The strain of R. rickettsii used in this study was isolated from A. aureolatum tick, not from A. sculptum. This strain was used because when the study was initiated there was no Brazilian strain isolated from A. sculptum ticks available, which was obtained later [39]. However, the absence of BSF cases in some areas of Brazil where horses are alone the main hosts of A. cajennense (s.l.) [1], coupled with the low prolificacy of horses, suggest that another strain would not change the results and reinforce the idea that horses are not amplifier hosts of R. rickettsii.

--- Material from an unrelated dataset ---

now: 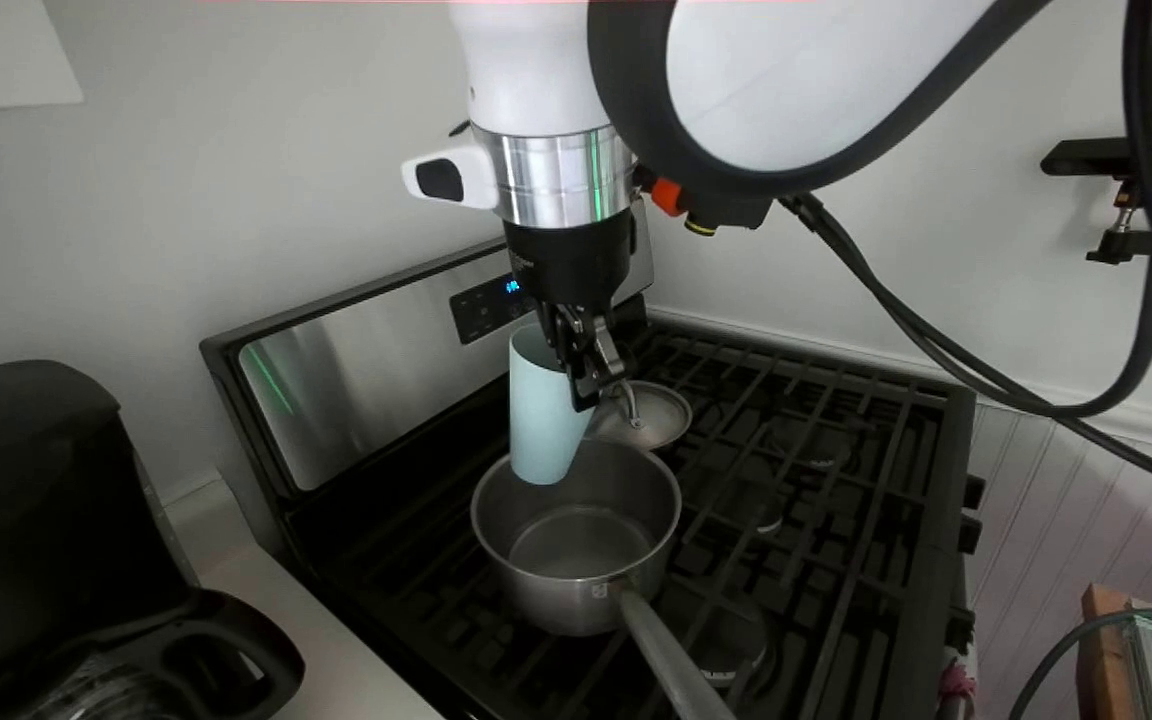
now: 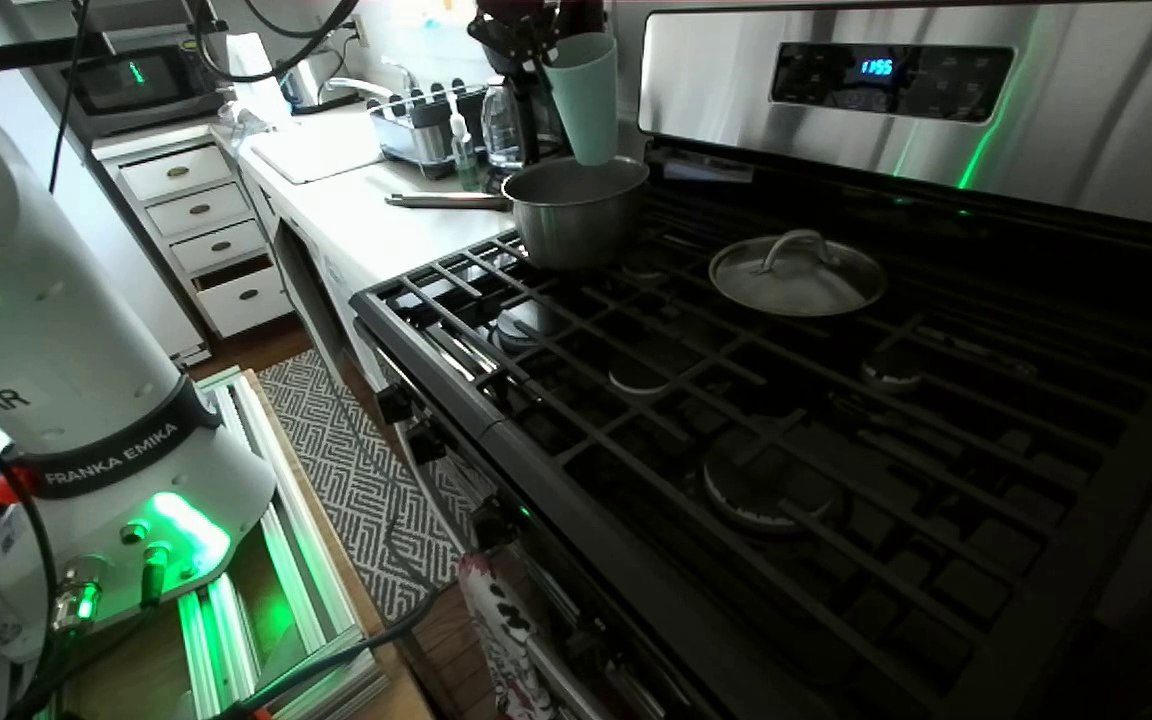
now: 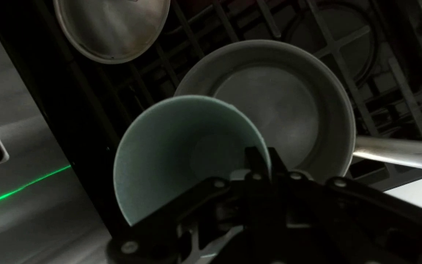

Further studies are needed to evaluate other R. rickettsii strains adapted to different populations of A. cajennense (s.l.), the role of co-feeding on non-bacteremic hosts in acquisition of R. rickettsii by ticks, and the mechanism of immunity against rickettsiae in horses.

Conclusions

Our results indicate that horses do not have competence to transmit R. rickettsii to A. sculptum ticks, and that probably they are not relevant in the maintenance cycle of this bacterium in nature. Moreover, R. rickettsii-infected horses did not show illness, but present detectable IgG antibodies with high titers and long-lasting persistence.